戦う必要がなくなっている私の唯一の悩みはこの名前だ。ラスボスにしては「ミーニャ」は可愛すぎる。この名前を付けた親を恨みたくなるが、まさか将来ラスボスになるとは思ってもいなかっただろうから仕方あるまい。


「では何とお呼びすればよろしいのでしょうか?」

レッドキングが恐る恐る聞いてきた。

「ラスボスでいい」

「はい? 本当にそれでよろしいのですか?」

「私がいいと言っておるのだぞ!」

「は! 申し訳ございませんラスボス様」

私が不機嫌な声を出すと誰もが慌てふためく。でも、よくよく考えたら『大魔王様』の方が良かったかも? まあいい、今更変更はできぬ。ころころ話を変えていたらラスボスの威厳に関わるからな。


 家来の一人が片膝をつき頭を深く下げて言った。

「ミーニ・・・・あっ! いえラスボス様」

「お前達、もしかしてミーニャという名前が気に入ってるのか?」

ポッ。

「め、滅相もございません」

「だったらなぜ顔を赤くした?」

「そ、それは・・・・」

慌てて両手を振る家来に追い打ちをかけてみた。


「どうやらお前は生きる資格を持たぬようだな?」

「申し訳ありません!」

家来は思いっきり頭を床に密着させて土下座をしている。これはこれで気持ちのいい光景だ。
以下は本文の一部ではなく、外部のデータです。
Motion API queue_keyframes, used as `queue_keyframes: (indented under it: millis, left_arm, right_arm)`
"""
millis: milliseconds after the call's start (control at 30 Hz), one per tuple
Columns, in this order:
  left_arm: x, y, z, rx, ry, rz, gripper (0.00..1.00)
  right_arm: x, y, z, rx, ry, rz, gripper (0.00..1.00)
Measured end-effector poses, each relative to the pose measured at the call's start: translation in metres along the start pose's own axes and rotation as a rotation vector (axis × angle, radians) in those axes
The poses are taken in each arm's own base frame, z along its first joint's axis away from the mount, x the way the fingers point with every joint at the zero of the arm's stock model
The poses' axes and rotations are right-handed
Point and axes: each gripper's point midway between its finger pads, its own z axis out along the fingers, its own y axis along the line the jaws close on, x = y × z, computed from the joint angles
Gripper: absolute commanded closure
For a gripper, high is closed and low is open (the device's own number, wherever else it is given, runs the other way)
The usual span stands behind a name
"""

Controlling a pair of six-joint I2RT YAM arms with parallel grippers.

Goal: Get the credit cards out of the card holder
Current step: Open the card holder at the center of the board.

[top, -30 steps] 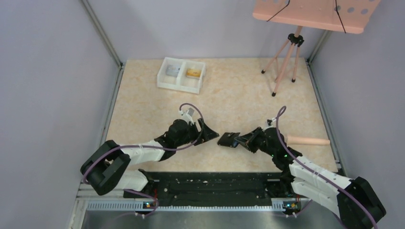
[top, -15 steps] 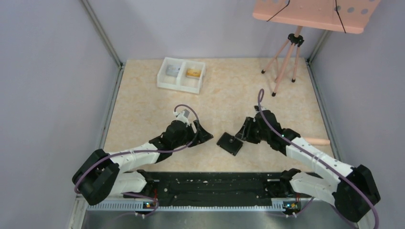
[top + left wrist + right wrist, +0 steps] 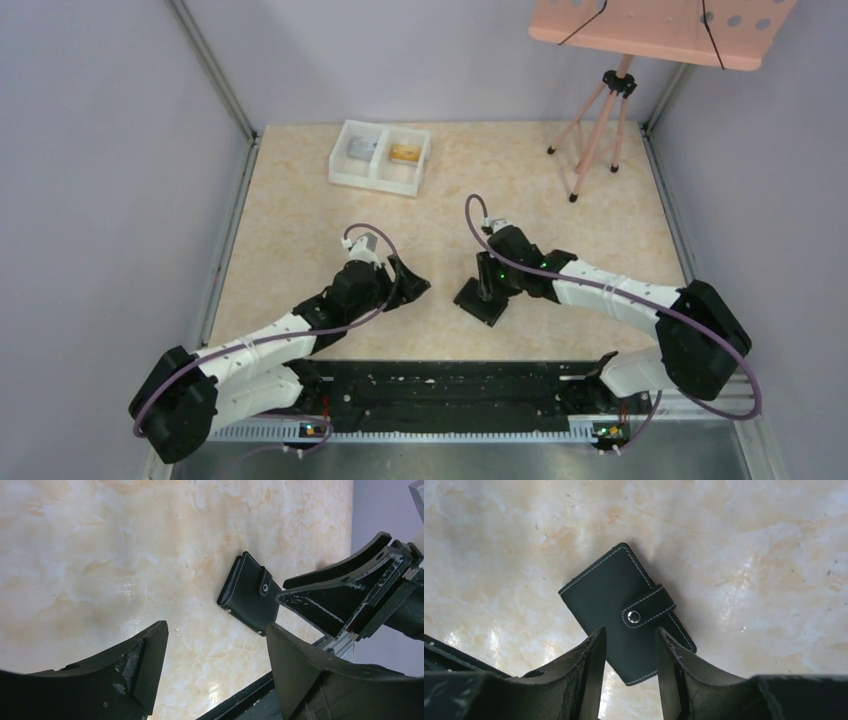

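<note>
The black card holder (image 3: 482,301) lies flat on the table, closed by a strap with a metal snap. It also shows in the left wrist view (image 3: 251,599) and the right wrist view (image 3: 616,597). My right gripper (image 3: 488,283) hovers right over it, open, its jaws apart above the holder's near end (image 3: 630,632). My left gripper (image 3: 416,283) is open and empty to the holder's left (image 3: 217,630). An orange-gold credit card (image 3: 405,153) lies in the white tray's right compartment. No card shows at the holder.
The white two-compartment tray (image 3: 372,178) stands at the back left, with a greyish item (image 3: 361,148) in its left compartment. A pink tripod stand (image 3: 598,125) is at the back right. The black rail (image 3: 450,385) runs along the near edge.
My right gripper let go of the holder, which now lies flat, then swung left to hover over it. My left gripper drew back slightly to the left.
</note>
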Motion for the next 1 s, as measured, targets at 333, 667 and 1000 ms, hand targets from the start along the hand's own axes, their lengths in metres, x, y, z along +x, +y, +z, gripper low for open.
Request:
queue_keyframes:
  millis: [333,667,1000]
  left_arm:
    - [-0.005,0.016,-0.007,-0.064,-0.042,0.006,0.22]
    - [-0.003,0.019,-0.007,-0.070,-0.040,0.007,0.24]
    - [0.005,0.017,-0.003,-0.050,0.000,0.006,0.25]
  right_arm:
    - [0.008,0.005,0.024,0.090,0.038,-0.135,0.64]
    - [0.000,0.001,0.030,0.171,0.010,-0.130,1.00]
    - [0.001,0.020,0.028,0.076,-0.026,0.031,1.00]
「何を言っても無駄だ。お前ごとき軽くこの場で消し去ってくれるわ」

「ラスボス様があまりにお美しく『ミーニャ』という響きがお似合いなため、ラスボス様は我々部下一同のアイドル的存在になっているのです」

「・・・・今回は許す」


 その後、グリーンキングにも同じ質問をしたが返答は同じようなものだった。

「オールレベル100のパーティーが来ましたので軽く倒しておきました」

レベル100を簡単に倒してしまったら勝てる人間はいなくなるだろうに。これでは退屈な日々が続くわけだ。


 イエローキングに至っては、

「冒険者は一人も来ませんでした」

まあ、そうそう強いパーティーがいるわけでもあるまい。しかし、こうなってくるとラスボスがいる意味はあるのか? これは新たな趣味でも見つけた方が良さそうだな。ともかく部下が強すぎるのも考えものだ。


 こうして今日も私の退屈な日々が平和に過ぎてゆくのである。